# Jupyter Notebook 2015 UX Survey Results

<div class="alert alert-info"><b>Note:</b> This notebook contains the same information as <a href="report_dashboard.ipynb">report_dashboard.ipynb</a> but includes more interactive widgets from the jupyter-incubator/declarativewidgets project. Many thanks to <a href="https://github.com/peller">@peller</a> and <a href="https://github.com/aluu317">@aluu317</a> for improving the experience.</div>

## Executive Summary

The following are the key takeaways from our analysis of the survey response data. The remainder of this notebook gives evidence for these points.

**Experienced Users**

People who use Jupyter frequently (daily/weekly), who have been using it for more than a year, and who have been in their job role for 2+ years are most heavily represented in the survey data. The majority of respondants self-identify as data scientists, students, scientists, and researchers.

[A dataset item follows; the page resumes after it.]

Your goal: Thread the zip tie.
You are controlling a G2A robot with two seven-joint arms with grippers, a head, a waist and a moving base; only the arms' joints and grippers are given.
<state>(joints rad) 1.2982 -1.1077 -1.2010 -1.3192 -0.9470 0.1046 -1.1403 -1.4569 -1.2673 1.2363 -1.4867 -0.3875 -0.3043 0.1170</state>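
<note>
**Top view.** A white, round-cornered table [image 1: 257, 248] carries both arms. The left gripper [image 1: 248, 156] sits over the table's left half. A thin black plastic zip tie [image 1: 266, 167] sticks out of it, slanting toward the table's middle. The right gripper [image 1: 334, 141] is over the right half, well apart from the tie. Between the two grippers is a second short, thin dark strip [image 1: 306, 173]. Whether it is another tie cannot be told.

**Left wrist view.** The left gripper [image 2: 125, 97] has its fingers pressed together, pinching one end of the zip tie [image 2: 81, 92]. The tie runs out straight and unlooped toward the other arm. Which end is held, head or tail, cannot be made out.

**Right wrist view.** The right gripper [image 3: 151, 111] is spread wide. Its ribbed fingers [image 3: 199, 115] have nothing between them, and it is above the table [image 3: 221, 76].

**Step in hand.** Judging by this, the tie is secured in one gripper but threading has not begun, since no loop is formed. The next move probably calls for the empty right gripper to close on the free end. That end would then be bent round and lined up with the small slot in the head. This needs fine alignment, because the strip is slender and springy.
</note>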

**Like the Notebook Concept**

Unsurprisingly, respondents state that they like the ability to quickly analyze, visualize, explore, and describe data in rich notebook documents that they can share. As such, the interactive computing paradigm should remain central to the user experience and continue to improve over time.

**Need More than Notebooks**

Respondents find that the Jupyter Notebook lacks features they require to complete their data analytics workflow. To address these gaps, the respondents request a wide variety of features and integrations. The most common requests are the following:

* Version control (via git in particular)
* Robust text and code editing (like in Emacs, Vim, Sublime, PyCharm)
* Advanced code development tools (debugging, profiling, variable watching, code modularization)
* Simpler export and deployment options (one-click transformations to slides, scripts, reports) 

The project roadmap should incorporate these suggestions to ensure that Jupyter continues to address the needs of end users.

**Need More Help**

Respondents state that installation of Jupyter Notebook should be easier to perform and understand, both for single users and groups of users. Respondents commonly cite documentation, tutorials, and help as ways to improve the situtation.

## About the Survey

In late 2015, members of the Jupyter Community conducted a 16-question survey about the Jupyter Notebook user experience. The survey ran on [SurveyGizmo](https://www.surveygizmo.com/) from December 21, 2015 until January 15, 2016. Posts on the [Project Jupyter Google Group](https://groups.google.com/forum/#!topic/jupyter/XCzJ02Rzj0Y), on the [Jupyter blog](http://blog.jupyter.org/2015/12/22/jupyter-notebook-user-experience-survey/), and from the [@ProjectJupyter Twitter account](https://twitter.com/ProjectJupyter/status/684096608166776832) were used to share the survey link and solicit responses. At the conclusion of the survey, the raw response data were [posted to GitHub](https://github.com/jupyter/design/tree/master/surveys/2015-notebook-ux) along with a description of the data format.

## About our Analysis

Starting with the raw response data, we ([@parente](https://github.com/parente), [@jtyberg](https://github.com/jtyberg)):

1. Toyed with ways to [extract the salient points from the free text responses](prep/1_ux_survey_review.ipynb)
2. Made the data [more pandas-friendly](prep/2_clean_survey.ipynb)
3. Tried a few different approaches to [identifying keyword patterns and aggregating them into themes](prep/3a_hinderance_themes.ipynb)
4. Repeated our keyword pattern search and theme annotation approach (see below) across all remaining free-text questions (e.g., [integration](prep/3b_integration_themes.ipynb), [needs addressed](prep/3c_needs_addressed_themes.ipynb), [needs not addressed](prep/3d_needs_not_addressed_themes.ipynb), etc.)
5. Summarized our findings in this notebook.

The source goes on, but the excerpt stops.